● **Task objective**
Please print every line of the material below exactly.

● **Data below**
————
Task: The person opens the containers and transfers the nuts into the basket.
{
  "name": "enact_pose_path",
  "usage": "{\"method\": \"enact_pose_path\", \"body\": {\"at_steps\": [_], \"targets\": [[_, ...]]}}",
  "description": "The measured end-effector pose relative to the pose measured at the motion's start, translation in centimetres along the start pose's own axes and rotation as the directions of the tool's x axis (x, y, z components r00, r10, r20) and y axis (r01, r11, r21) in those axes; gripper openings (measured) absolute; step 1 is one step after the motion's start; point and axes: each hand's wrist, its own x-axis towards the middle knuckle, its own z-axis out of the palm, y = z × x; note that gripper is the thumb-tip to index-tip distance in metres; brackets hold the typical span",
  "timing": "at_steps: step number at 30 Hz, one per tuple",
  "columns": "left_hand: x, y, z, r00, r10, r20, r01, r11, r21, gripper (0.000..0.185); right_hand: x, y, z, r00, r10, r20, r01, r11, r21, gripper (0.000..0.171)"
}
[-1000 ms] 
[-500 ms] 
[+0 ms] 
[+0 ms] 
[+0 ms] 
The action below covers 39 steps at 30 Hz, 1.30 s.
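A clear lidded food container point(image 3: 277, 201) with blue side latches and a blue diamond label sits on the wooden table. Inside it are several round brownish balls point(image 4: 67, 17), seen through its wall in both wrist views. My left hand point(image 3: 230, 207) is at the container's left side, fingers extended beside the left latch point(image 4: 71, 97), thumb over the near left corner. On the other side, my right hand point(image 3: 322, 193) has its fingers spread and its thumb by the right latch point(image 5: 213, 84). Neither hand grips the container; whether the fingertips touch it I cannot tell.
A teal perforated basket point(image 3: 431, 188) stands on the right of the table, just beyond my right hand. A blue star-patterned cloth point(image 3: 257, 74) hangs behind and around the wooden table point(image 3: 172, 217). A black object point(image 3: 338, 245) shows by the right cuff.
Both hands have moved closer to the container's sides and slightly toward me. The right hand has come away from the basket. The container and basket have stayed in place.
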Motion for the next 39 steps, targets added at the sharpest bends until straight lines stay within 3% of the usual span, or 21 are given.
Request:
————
● **Exercise result**
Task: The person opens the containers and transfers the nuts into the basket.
{
  "name": "enact_pose_path",
  "usage": "{\"method\": \"enact_pose_path\", \"body\": {\"at_steps\": [_], \"targets\": [[_, ...]]}}",
  "description": "The measured end-effector pose relative to the pose measured at the motion's start, translation in centimetres along the start pose's own axes and rotation as the directions of the tool's x axis (x, y, z components r00, r10, r20) and y axis (r01, r11, r21) in those axes; gripper openings (measured) absolute; step 1 is one step after the motion's start; point and axes: each hand's wrist, its own x-axis towards the middle knuckle, its own z-axis out of the palm, y = z × x; note that gripper is the thumb-tip to index-tip distance in metres; brackets hold the typical span",
  "timing": "at_steps: step number at 30 Hz, one per tuple",
  "columns": "left_hand: x, y, z, r00, r10, r20, r01, r11, r21, gripper (0.000..0.185); right_hand: x, y, z, r00, r10, r20, r01, r11, r21, gripper (0.000..0.171)"
}
[-1000 ms] 
[-500 ms] 
[+0 ms] 
[+0 ms] 
[+0 ms] 
The action below covers 39 steps at 30 Hz, 1.30 s.
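A clear lidded food container point(image 3: 277, 201) with blue side latches and a blue diamond label sits on the wooden table. Inside it are several round brownish balls point(image 4: 67, 17), seen through its wall in both wrist views. My left hand point(image 3: 230, 207) is at the container's left side, fingers extended beside the left latch point(image 4: 71, 97), thumb over the near left corner. On the other side, my right hand point(image 3: 322, 193) has its fingers spread and its thumb by the right latch point(image 5: 213, 84). Neither hand grips the container; whether the fingertips touch it I cannot tell.
A teal perforated basket point(image 3: 431, 188) stands on the right of the table, just beyond my right hand. A blue star-patterned cloth point(image 3: 257, 74) hangs behind and around the wooden table point(image 3: 172, 217). A black object point(image 3: 338, 245) shows by the right cuff.
Both hands have moved closer to the container's sides and slightly toward me. The right hand has come away from the basket. The container and basket have stayed in place.
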Motion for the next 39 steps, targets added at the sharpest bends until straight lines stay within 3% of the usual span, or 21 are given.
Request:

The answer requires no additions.